Entries follow. Set all of them down as they stand.

RECORD EXCERPTS:
^^^^

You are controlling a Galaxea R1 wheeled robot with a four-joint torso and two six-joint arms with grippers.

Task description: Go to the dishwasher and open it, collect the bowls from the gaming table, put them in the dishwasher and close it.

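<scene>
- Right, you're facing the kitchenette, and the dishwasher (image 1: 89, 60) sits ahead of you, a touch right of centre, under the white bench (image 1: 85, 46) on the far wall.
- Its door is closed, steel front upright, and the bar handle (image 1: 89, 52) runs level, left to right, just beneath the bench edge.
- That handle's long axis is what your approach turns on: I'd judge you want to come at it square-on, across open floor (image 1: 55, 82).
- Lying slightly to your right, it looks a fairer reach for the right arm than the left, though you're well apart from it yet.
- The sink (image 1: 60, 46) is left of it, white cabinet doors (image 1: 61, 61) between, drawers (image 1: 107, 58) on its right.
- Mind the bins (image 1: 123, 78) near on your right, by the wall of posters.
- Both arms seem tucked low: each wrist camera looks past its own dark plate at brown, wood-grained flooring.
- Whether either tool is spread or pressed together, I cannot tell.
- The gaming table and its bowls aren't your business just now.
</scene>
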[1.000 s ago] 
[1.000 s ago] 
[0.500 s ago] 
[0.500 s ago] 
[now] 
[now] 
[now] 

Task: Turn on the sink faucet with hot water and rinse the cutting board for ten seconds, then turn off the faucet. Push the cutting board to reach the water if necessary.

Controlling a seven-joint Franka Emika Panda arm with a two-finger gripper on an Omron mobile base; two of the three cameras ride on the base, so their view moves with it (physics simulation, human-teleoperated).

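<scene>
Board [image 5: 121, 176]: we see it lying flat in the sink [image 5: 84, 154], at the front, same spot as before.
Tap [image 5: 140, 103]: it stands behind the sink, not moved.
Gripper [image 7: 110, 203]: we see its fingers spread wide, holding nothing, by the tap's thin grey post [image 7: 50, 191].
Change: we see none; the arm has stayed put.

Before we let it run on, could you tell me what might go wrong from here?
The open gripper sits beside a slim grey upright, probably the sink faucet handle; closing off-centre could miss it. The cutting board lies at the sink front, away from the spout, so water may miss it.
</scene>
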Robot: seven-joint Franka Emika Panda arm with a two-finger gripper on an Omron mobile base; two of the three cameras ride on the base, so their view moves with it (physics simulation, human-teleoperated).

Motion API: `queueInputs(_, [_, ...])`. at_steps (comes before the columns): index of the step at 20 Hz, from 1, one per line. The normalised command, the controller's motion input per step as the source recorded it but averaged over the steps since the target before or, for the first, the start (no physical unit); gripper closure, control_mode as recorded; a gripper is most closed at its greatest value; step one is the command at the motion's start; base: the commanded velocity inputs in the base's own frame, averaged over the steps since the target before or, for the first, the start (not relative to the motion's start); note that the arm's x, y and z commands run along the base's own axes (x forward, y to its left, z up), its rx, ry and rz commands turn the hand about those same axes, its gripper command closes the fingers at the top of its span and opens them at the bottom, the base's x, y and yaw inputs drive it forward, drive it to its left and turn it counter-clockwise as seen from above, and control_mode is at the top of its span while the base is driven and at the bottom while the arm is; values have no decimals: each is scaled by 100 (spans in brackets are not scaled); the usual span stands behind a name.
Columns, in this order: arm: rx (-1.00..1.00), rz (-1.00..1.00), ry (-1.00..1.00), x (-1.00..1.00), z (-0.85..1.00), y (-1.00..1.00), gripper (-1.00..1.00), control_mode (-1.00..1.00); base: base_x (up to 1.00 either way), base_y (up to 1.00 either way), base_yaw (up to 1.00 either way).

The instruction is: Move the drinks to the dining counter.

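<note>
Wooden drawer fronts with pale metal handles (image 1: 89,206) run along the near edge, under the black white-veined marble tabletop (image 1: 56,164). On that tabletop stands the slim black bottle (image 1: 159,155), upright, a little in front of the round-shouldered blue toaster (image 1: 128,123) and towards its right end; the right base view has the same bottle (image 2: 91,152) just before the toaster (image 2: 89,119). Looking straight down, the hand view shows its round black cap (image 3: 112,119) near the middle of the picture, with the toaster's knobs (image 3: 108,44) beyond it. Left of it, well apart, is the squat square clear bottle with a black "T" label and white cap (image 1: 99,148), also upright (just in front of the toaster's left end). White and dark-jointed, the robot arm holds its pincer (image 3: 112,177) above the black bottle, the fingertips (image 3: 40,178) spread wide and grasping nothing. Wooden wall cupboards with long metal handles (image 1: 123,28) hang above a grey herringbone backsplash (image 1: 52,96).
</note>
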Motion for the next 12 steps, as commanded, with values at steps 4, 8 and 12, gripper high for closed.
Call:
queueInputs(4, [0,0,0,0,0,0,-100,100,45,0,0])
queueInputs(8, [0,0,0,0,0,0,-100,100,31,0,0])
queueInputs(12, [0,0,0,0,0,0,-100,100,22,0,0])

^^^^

ANSWER AREA:
You are controlling a Galaxea R1 wheeled robot with a four-joint torso and two six-joint arms with grippers.

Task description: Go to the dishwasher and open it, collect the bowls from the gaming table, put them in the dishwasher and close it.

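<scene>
- Right, you're facing the kitchenette, and the dishwasher (image 1: 89, 60) sits ahead of you, a touch right of centre, under the white bench (image 1: 85, 46) on the far wall.
- Its door is closed, steel front upright, and the bar handle (image 1: 89, 52) runs level, left to right, just beneath the bench edge.
- That handle's long axis is what your approach turns on: I'd judge you want to come at it square-on, across open floor (image 1: 55, 82).
- Lying slightly to your right, it looks a fairer reach for the right arm than the left, though you're well apart from it yet.
- The sink (image 1: 60, 46) is left of it, white cabinet doors (image 1: 61, 61) between, drawers (image 1: 107, 58) on its right.
- Mind the bins (image 1: 123, 78) near on your right, by the wall of posters.
- Both arms seem tucked low: each wrist camera looks past its own dark plate at brown, wood-grained flooring.
- Whether either tool is spread or pressed together, I cannot tell.
- The gaming table and its bowls aren't your business just now.
</scene>
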[1.000 s ago] 
[1.000 s ago] 
[0.500 s ago] 
[0.500 s ago] 
[now] 
[now] 
[now] 

Task: Turn on the sink faucet with hot water and rinse the cutting board for ten seconds, then turn off the faucet. Push the cutting board to reach the water if necessary.

Controlling a seven-joint Franka Emika Panda arm with a two-finger gripper on an Omron mobile base; two of the three cameras ride on the base, so their view moves with it (physics simulation, human-teleoperated).

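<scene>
Board [image 5: 121, 176]: we see it lying flat in the sink [image 5: 84, 154], at the front, same spot as before.
Tap [image 5: 140, 103]: it stands behind the sink, not moved.
Gripper [image 7: 110, 203]: we see its fingers spread wide, holding nothing, by the tap's thin grey post [image 7: 50, 191].
Change: we see none; the arm has stayed put.

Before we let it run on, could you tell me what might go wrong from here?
The open gripper sits beside a slim grey upright, probably the sink faucet handle; closing off-centre could miss it. The cutting board lies at the sink front, away from the spout, so water may miss it.
</scene>
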Robot: seven-joint Franka Emika Panda arm with a two-finger gripper on an Omron mobile base; two of the three cameras ride on the base, so their view moves with it (physics simulation, human-teleoperated).

Motion API: `queueInputs(_, [_, ...])`. at_steps (comes before the columns): index of the step at 20 Hz, from 1, one per line. The normalised command, the controller's motion input per step as the source recorded it but averaged over the steps since the target before or, for the first, the start (no physical unit); gripper closure, control_mode as recorded; a gripper is most closed at its greatest value; step one is the command at the motion's start; base: the commanded velocity inputs in the base's own frame, averaged over the steps since the target before or, for the first, the start (not relative to the motion's start); note that the arm's x, y and z commands run along the base's own axes (x forward, y to its left, z up), its rx, ry and rz commands turn the hand about those same axes, its gripper command closes the fingers at the top of its span and opens them at the bottom, the base's x, y and yaw inputs drive it forward, drive it to its left and turn it counter-clockwise as seen from above, and control_mode is at the top of its span while the base is driven and at the bottom while the arm is; values have no decimals: each is scaled by 100 (spans in brackets are not scaled); the usual span stands behind a name.
Columns, in this order: arm: rx (-1.00..1.00), rz (-1.00..1.00), ry (-1.00..1.00), x (-1.00..1.00), z (-0.85..1.00), y (-1.00..1.00), gripper (-1.00..1.00), control_mode (-1.00..1.00); base: base_x (up to 1.00 either way), base_y (up to 1.00 either way), base_yaw (up to 1.00 either way).

The instruction is: Move the drinks to the dining counter.

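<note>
Wooden drawer fronts with pale metal handles (image 1: 89,206) run along the near edge, under the black white-veined marble tabletop (image 1: 56,164). On that tabletop stands the slim black bottle (image 1: 159,155), upright, a little in front of the round-shouldered blue toaster (image 1: 128,123) and towards its right end; the right base view has the same bottle (image 2: 91,152) just before the toaster (image 2: 89,119). Looking straight down, the hand view shows its round black cap (image 3: 112,119) near the middle of the picture, with the toaster's knobs (image 3: 108,44) beyond it. Left of it, well apart, is the squat square clear bottle with a black "T" label and white cap (image 1: 99,148), also upright (just in front of the toaster's left end). White and dark-jointed, the robot arm holds its pincer (image 3: 112,177) above the black bottle, the fingertips (image 3: 40,178) spread wide and grasping nothing. Wooden wall cupboards with long metal handles (image 1: 123,28) hang above a grey herringbone backsplash (image 1: 52,96).
</note>
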Motion for the next 12 steps, as commanded, with values at steps 4, 8 and 12, gripper high for closed.
Call:
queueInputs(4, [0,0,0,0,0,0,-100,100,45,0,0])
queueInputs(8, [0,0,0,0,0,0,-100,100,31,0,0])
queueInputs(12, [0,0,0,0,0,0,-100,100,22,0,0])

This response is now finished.